Task to complete ::
Beneath this task are records; print exactly the stretch of them from the line with "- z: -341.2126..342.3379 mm" through the line with "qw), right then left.", both ends included.

Collected data entries:

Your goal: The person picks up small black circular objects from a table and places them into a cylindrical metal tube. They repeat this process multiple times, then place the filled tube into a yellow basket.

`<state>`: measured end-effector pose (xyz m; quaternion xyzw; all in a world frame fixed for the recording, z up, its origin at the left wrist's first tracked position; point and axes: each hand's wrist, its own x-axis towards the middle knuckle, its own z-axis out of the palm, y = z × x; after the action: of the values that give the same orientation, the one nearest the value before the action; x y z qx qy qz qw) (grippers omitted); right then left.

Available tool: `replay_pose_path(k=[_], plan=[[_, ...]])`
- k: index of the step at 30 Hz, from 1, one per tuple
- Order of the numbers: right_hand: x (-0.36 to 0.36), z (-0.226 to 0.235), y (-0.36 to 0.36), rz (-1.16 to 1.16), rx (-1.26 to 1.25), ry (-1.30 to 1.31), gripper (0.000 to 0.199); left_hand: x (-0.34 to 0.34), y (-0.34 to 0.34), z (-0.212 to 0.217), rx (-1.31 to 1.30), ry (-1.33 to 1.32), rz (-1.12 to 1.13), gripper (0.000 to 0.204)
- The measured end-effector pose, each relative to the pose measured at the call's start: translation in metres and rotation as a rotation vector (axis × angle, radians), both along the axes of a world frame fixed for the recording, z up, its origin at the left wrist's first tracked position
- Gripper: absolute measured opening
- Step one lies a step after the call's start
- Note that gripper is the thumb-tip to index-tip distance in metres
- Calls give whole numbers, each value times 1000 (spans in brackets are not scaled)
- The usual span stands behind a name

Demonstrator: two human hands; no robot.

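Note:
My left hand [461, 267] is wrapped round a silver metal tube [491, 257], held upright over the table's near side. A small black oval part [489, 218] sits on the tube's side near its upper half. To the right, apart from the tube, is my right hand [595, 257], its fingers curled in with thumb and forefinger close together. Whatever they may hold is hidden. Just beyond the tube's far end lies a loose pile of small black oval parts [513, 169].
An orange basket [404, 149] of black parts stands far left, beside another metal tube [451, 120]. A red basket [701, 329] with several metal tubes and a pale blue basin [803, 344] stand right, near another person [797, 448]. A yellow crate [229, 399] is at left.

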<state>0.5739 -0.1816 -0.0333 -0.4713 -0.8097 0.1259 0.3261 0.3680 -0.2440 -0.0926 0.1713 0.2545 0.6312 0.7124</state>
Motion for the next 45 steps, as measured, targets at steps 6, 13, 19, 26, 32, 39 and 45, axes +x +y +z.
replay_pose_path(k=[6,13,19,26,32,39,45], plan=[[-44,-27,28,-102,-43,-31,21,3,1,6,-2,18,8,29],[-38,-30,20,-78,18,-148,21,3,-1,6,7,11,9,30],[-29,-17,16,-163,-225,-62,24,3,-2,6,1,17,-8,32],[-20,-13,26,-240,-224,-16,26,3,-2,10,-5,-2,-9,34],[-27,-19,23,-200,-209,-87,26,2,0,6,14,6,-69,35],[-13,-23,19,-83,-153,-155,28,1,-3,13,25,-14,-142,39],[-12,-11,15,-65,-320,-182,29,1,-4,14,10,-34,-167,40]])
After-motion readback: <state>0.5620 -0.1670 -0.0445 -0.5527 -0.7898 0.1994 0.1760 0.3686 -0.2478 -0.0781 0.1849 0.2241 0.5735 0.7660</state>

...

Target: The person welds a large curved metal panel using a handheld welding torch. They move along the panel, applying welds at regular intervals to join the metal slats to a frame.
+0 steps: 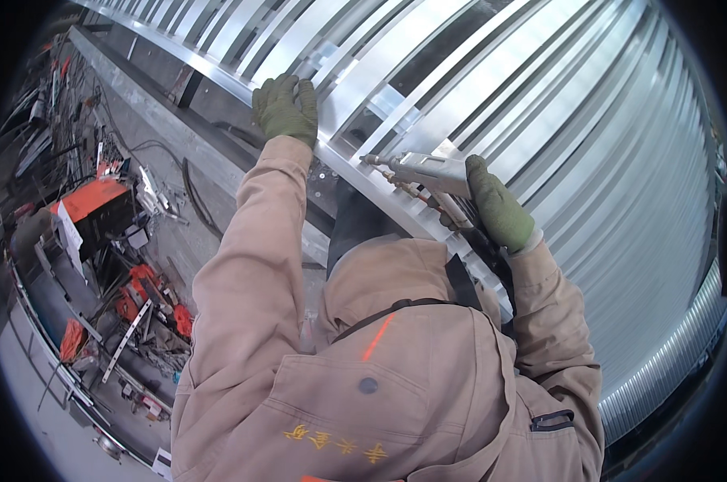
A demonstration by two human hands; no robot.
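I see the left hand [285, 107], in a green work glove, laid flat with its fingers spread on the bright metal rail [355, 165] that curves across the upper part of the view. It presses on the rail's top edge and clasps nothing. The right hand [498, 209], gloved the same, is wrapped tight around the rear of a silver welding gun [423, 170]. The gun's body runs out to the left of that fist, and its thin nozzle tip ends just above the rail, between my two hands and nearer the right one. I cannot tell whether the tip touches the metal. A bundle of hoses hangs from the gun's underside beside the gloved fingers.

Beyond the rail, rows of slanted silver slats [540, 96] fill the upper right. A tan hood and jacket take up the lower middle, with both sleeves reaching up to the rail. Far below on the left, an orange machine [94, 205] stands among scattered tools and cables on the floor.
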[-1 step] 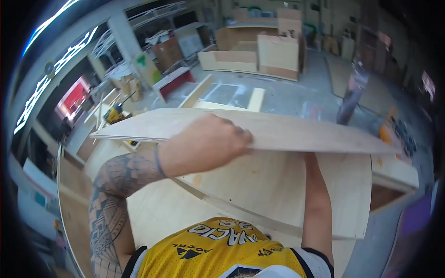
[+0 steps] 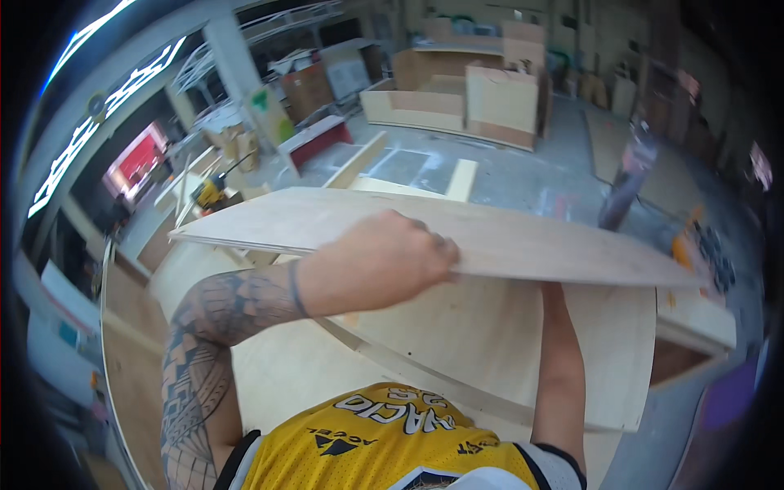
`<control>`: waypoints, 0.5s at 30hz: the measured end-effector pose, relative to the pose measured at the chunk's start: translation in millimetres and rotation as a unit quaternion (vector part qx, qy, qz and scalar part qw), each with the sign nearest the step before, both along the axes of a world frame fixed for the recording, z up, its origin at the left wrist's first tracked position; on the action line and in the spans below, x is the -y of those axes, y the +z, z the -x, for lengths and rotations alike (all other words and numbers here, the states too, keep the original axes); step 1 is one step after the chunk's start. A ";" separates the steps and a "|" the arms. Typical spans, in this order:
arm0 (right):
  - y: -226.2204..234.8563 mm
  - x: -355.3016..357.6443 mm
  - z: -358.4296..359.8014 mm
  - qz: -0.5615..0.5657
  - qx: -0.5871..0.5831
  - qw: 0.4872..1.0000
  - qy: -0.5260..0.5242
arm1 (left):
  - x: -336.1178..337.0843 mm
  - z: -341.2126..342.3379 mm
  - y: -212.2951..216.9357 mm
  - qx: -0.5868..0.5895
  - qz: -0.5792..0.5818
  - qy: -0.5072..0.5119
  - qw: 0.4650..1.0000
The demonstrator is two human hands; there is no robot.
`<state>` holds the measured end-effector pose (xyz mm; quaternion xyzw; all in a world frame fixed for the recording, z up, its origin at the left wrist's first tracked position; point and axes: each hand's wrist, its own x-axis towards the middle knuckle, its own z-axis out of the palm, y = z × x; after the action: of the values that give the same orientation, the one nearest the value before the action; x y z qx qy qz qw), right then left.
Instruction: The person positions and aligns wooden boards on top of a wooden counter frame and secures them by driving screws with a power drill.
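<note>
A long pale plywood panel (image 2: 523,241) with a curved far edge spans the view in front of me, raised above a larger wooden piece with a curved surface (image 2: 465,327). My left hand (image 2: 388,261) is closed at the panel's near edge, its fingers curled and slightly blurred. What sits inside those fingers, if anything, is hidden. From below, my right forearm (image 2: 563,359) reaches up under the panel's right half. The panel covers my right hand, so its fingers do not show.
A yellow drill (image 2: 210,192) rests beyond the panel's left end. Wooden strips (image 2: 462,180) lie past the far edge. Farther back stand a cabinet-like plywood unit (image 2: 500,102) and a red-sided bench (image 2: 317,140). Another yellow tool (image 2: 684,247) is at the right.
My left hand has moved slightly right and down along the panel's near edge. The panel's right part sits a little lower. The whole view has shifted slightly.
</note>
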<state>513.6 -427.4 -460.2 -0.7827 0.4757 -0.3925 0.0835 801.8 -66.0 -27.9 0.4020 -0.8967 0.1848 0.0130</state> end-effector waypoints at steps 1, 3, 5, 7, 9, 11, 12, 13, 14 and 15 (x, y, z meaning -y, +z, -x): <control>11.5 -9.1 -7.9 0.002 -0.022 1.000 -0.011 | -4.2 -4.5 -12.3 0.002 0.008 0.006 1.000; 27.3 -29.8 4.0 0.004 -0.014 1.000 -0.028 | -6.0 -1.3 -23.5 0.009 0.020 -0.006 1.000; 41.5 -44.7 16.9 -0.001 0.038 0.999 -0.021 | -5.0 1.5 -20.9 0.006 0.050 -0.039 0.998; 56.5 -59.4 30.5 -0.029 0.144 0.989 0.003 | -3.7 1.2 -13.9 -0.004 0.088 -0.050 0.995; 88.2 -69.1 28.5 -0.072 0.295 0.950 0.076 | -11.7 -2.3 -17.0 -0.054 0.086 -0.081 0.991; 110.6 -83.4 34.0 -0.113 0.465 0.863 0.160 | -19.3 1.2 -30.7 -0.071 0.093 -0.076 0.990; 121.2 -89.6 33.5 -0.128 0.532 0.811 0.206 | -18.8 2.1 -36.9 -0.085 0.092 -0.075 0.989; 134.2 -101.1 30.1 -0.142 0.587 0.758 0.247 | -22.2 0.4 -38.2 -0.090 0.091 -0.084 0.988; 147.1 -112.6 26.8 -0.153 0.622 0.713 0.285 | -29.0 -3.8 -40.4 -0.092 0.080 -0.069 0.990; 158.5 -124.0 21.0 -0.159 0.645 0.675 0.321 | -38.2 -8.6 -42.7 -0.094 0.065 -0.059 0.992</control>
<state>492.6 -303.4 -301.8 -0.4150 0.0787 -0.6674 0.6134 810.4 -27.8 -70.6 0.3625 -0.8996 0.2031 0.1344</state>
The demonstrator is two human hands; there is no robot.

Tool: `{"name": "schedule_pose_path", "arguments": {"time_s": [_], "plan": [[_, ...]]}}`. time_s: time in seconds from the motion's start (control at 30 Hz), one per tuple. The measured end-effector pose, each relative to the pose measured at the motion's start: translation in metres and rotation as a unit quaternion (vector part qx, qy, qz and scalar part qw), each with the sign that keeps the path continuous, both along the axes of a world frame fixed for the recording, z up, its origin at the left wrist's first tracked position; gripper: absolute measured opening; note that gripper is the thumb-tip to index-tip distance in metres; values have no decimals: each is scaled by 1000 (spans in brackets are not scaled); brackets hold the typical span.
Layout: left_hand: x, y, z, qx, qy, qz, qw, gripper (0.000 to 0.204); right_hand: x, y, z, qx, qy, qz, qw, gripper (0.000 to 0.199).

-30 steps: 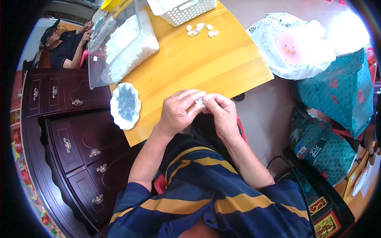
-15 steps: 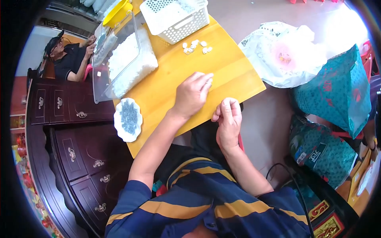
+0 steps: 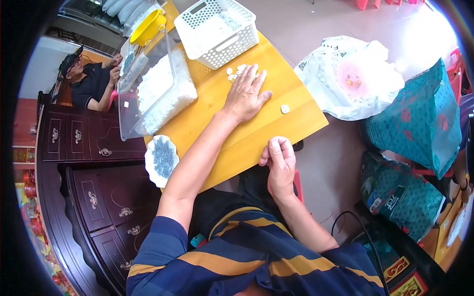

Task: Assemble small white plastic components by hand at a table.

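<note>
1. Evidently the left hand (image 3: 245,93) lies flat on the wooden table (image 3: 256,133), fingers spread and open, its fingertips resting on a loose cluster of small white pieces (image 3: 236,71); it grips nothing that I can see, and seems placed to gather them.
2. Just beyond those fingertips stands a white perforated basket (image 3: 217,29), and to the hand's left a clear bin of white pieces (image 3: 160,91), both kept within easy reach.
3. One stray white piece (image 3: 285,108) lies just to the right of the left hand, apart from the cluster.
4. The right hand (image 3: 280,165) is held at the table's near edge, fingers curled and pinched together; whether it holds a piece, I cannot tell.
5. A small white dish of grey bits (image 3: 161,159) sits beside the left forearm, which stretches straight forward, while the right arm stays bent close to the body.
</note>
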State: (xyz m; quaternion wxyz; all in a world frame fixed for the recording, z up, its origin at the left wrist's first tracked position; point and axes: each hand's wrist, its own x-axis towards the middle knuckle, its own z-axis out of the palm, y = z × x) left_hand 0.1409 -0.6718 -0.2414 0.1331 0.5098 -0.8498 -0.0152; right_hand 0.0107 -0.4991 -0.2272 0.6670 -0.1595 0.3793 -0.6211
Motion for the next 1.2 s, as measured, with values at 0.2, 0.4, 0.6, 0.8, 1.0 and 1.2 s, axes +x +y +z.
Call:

Task output ::
  - z: -341.2126..342.3379 mm
  - y: -212.2951..216.9357 mm
  - qx: -0.5868..0.5895
  - qz: -0.5792..0.5818
  - qy: -0.5072..0.5119
  - qw: 0.4650..1.0000
The demonstrator is two human hands; there is no robot.
`<state>` holds the measured end-effector pose (xyz mm; quaternion xyzw; all in a world frame fixed for the recording, z up, its origin at the left wrist's first tracked position; point and axes: each hand's wrist, its own x-axis towards the middle knuckle, its own z-axis out of the palm, y = z × x; after the action: of the values that give the same orientation, the one nearest the value before the action; x y z qx qy qz qw), right then left.

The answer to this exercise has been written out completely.